Appropriate log sorting and optimal sawing patterns are indispensable for efficient lumber production. It is also important to clarify the relationship between the quality of logs and that of sawn lumber to determine effective sorting and optimal sawing patterns. Although some information on lumber quality has been obtained for medium sugi (Cryptomeria japonica D. Don) logs, little is known about lumber quality in large logs, the supply of which is expected to increase imminently. We investigated the influence of the sawing patterns of large sugi logs on lumber quality. Large sugi logs (30 to 40 cm in diameter) were converted into sawn lumber using different sawing patterns.
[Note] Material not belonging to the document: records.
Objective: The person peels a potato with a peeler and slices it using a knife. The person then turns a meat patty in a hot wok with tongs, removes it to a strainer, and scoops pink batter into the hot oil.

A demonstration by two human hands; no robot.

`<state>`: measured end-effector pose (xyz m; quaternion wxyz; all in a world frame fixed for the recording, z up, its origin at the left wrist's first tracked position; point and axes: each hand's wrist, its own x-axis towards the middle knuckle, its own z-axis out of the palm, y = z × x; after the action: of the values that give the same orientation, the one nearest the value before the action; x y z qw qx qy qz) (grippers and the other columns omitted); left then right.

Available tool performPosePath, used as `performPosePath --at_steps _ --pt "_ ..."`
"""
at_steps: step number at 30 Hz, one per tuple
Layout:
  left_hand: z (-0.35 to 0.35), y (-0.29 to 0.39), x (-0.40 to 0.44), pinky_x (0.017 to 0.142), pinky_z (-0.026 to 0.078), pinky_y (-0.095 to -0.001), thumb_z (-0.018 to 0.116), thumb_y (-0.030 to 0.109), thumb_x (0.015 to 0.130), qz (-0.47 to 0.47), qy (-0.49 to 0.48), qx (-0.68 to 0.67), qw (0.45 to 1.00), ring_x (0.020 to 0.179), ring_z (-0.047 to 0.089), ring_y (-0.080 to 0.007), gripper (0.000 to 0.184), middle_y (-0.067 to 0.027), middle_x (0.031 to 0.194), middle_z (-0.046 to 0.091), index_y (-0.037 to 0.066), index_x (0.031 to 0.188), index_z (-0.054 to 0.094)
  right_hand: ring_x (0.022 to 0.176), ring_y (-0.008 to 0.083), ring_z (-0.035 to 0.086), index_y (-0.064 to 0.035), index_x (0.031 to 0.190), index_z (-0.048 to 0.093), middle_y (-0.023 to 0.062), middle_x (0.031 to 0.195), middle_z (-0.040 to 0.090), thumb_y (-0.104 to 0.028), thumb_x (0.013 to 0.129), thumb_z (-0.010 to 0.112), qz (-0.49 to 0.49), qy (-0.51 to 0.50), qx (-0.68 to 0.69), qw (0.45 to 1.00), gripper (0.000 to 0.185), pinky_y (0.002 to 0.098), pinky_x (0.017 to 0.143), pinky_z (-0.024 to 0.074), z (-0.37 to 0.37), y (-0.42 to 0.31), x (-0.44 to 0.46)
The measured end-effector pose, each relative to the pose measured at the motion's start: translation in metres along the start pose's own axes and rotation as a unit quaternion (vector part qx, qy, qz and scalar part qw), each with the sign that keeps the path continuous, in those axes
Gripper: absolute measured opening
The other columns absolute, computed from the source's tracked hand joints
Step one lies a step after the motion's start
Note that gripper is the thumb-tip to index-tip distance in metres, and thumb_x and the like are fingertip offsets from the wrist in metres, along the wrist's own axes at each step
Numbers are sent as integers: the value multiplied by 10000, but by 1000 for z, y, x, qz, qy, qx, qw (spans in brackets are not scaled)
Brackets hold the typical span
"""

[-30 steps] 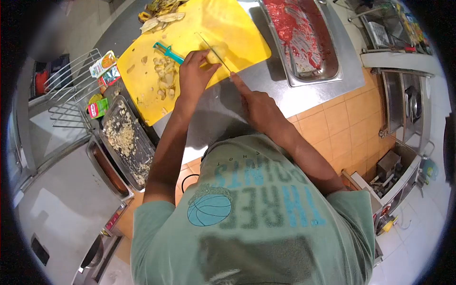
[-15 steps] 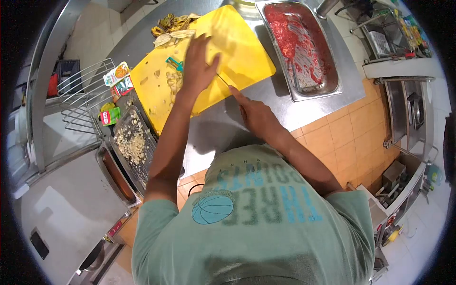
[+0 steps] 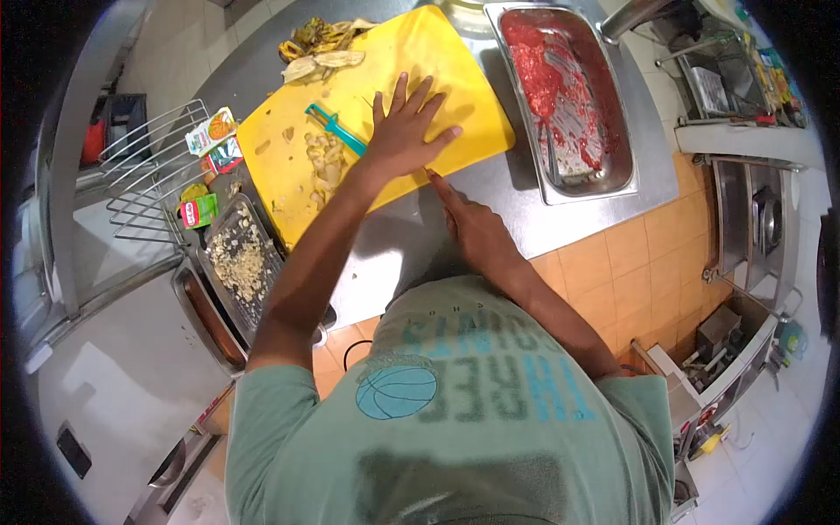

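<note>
My left hand is spread flat, palm down, over the yellow cutting board, fingers apart. Close by on its near right side, my right hand is closed round a knife, its index finger stretched forward at the board's edge. The blade is mostly hidden beneath my left hand. A teal-handled peeler lies by my left wrist. Pale chopped pieces sit on the board's left part, and peels that look like plantain are heaped at its far left edge.
A steel pan with red pulp and a utensil stands right of the board. On the left are a tray of pale crumbled pieces, seasoning packets and a wire rack. The steel table's near edge borders the tiled floor.
My left hand has come down and right, its fingers now spread on the board, showing more of the peeler. The knife blade, seen before between my hands, is now mostly covered.
</note>
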<state>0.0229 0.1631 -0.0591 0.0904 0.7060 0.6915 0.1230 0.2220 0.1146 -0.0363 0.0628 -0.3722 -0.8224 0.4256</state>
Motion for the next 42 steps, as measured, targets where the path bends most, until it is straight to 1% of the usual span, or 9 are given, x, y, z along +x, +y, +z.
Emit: performPosePath --at_steps 2,5,8,21,24,29,34,38,42 --pt "-2 -42 25 1098 52 -604 444 478 934 28 17 -150 988 1421 137 -308 564 -121 1474 324 111 1363 432 716 434 613 -233 1461 243 265 798 609 -79 896 465 3 -3 -10 1000 627 513 645 500 -3 1 2" --pt "-13 -72 53 1118 99 -547 401 412 968 96 118 28 988 1410 164 -324 516 -118 1455 343 92 1373 386 719 439 617 -259 1466 224 274 796 606 -84 894 465 14 -25 -4 1000 645 522 647 507 -10 0 0" --pt "4 -75 48 1118 150 -531 395 391 972 108 35 26 993 1408 162 -338 526 -124 1479 299 77 1392 352 714 442 614 -266 1468 210 275 793 603 -87 896 466 8 -25 8 1000 652 526 644 501 -6 4 2" --pt "14 -92 52 1126 108 -520 338 364 988 108 68 -6 992 1418 119 -350 552 -113 1529 200 114 1467 225 672 397 597 -234 1464 241 221 777 590 -143 938 442 -8 -11 -16 1000 570 494 603 475 3 8 11" --pt "7 -89 45 1127 123 -488 350 349 991 78 89 -55 991 1412 129 -367 559 -123 1527 205 102 1471 207 679 393 594 -231 1460 254 222 792 590 -132 935 445 25 -63 -3 998 568 483 626 481 -1 11 11" --pt "-45 -56 -19 1082 259 -430 611 250 885 -100 276 -297 909 1312 337 -396 501 -257 1318 453 39 1312 455 718 392 593 -217 1456 263 214 818 595 -99 923 471 7 -44 38 998 583 469 670 482 -4 11 12" --pt "-20 -7 -107 1048 84 -670 747 340 709 -190 122 -74 971 1348 304 -295 650 -57 1310 502 161 1281 496 786 399 606 -205 1445 285 221 903 611 -68 914 488 -41 -11 48 998 585 468 701 482 -2 17 12" --pt "-3 8 -112 1027 53 -690 750 369 713 -204 49 4 978 1355 304 -275 663 -61 1332 486 174 1293 496 832 416 609 -207 1447 274 240 903 617 -80 915 485 -74 -8 41 996 586 479 708 493 -16 7 1" --pt "-12 6 -94 1043 131 -649 744 367 720 -204 161 -24 965 1318 341 -304 668 -93 1317 490 129 1291 491 886 427 612 -203 1452 266 273 932 616 -80 919 489 -34 7 53 998 590 473 735 496 -47 -2 -25"
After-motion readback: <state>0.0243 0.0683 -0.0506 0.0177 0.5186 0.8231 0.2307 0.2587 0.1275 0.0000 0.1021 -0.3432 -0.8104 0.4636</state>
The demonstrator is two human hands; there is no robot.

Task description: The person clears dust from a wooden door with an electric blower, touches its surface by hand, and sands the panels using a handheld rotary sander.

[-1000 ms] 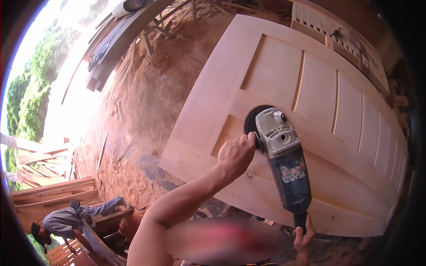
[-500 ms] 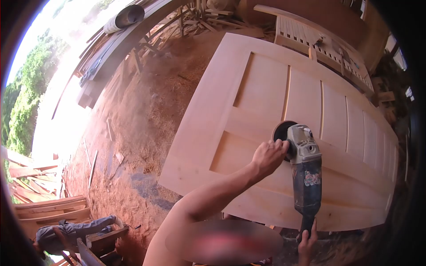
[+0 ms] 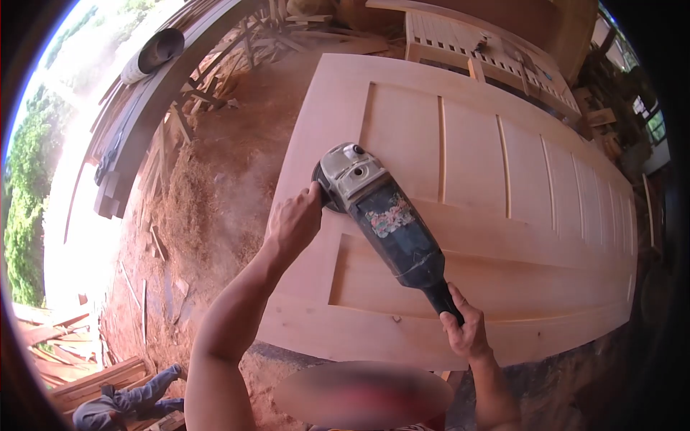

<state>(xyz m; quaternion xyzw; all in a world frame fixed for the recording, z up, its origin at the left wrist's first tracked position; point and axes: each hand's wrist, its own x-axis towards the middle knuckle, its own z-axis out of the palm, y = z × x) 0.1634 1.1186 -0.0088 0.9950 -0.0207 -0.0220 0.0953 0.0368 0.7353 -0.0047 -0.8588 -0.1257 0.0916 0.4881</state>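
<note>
A large angle grinder (image 3: pixel 399 237) with a grey metal head and a dark body lies slantwise over a pale wooden panel door (image 3: pixel 467 280). My left hand (image 3: pixel 295 221) is closed round the side handle by the grinder's head. Its rear handle is gripped by my right hand (image 3: pixel 466 325), near the door's front edge. Only the rim of the dark disc (image 3: pixel 317 174) shows, over the door's left part; whether it touches the wood I cannot tell. Recessed panels and raised bars run along the door to the right.
Behind the door stands a slatted wooden piece (image 3: pixel 496 61) with tools on it. A long beam (image 3: pixel 154 93) at upper left carries a pipe-like cylinder (image 3: pixel 153 56). Sawdust (image 3: pixel 208 194) and scraps cover the ground. A person (image 3: pixel 133 402) is at lower left.
The grinder has moved left across the door with both my hands on it. It has turned from nearly upright in view to slanting, head to the left. The view has shifted slightly.
</note>
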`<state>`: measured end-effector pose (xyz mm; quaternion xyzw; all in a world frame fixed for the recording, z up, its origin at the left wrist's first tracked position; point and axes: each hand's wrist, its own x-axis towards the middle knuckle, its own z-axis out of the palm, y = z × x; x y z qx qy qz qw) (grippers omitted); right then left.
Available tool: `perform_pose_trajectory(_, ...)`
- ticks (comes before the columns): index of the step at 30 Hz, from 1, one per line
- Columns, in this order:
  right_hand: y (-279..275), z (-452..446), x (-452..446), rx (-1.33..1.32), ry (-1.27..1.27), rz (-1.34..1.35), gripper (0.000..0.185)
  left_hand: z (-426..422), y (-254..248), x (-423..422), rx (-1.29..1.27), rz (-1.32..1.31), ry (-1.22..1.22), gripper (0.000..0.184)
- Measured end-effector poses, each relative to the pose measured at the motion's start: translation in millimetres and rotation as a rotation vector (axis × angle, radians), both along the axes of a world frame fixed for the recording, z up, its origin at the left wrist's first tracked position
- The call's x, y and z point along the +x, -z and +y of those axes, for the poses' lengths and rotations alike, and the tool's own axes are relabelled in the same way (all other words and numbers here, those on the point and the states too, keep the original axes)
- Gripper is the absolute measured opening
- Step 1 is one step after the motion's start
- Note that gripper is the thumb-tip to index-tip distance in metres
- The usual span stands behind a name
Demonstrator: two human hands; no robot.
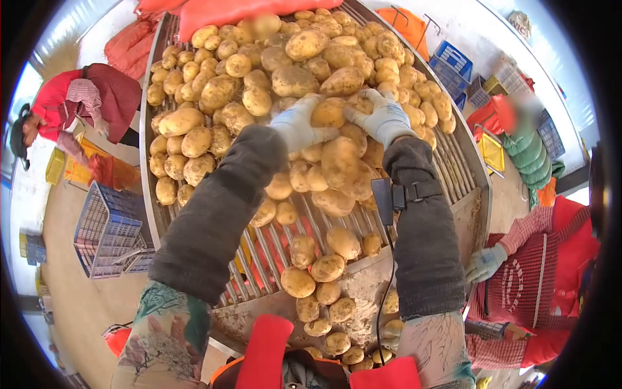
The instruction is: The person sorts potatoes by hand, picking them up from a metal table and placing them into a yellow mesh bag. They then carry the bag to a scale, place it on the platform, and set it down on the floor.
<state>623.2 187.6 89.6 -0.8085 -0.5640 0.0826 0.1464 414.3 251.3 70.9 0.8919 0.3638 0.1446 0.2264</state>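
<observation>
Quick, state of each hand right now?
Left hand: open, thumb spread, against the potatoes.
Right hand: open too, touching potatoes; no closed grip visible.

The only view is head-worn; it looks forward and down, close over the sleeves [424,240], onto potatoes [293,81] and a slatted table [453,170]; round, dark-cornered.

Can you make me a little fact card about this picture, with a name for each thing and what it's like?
Food: a big heap of potatoes
Surface: slatted metal table, with a few potatoes lower down
Left hand: pale glove, fingers spread, on the heap
Right hand: pale glove, on the heap, across a potato from the left
Sleeves: dark cuffs over patterned cloth
Far edge: red sack material
Helpers: a person bending at left; red-clothed people at right
Floor: blue crate at left
</observation>
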Motion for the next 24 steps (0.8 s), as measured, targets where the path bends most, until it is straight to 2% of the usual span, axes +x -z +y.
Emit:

Sawing yields varied for each sawing pattern. Sorting logs by Young's modulus (Efr) would be useful for the efficient production of reliable sawn lumber from large logs, especially when the dimensions of the main products are large. Conversely, it is important to note the variation of Efr in logs when several main products were sawn. Lumber warp was affected by sawing pattern rather than the log sweep. There is potential to produce reliable lumber by considering sawing patterns based on the variation of Efr within a log and the difference of lumber warp.

In 2007, Japan had 25 million hectares of forest, comprising about 67 percent of the country. The growth stock is 4.4 billion m3, increasing by 80 million m3 annually, while about 10 million hectares of the forest area is softwood planted forest. In 2006, about 35 percent of the forest in the planted area was older than 50 years old, which is expected to increase to about 60 percent in the coming decade (Ministry of Agriculture, Forestry and Fisheries, Japan 2009). The majority of both the planted area and forest stock in Japan are sugi (Cryptomeria japonica D. Don). As the ratio of the forest area of high age classes increases, the supply of large-diameter logs is also expected to expand, and it is important to ensure that such mature forest resources are used sustainably. Because the main application of domestic logs in Japan is as sawn lumber, efficient lumber production is needed.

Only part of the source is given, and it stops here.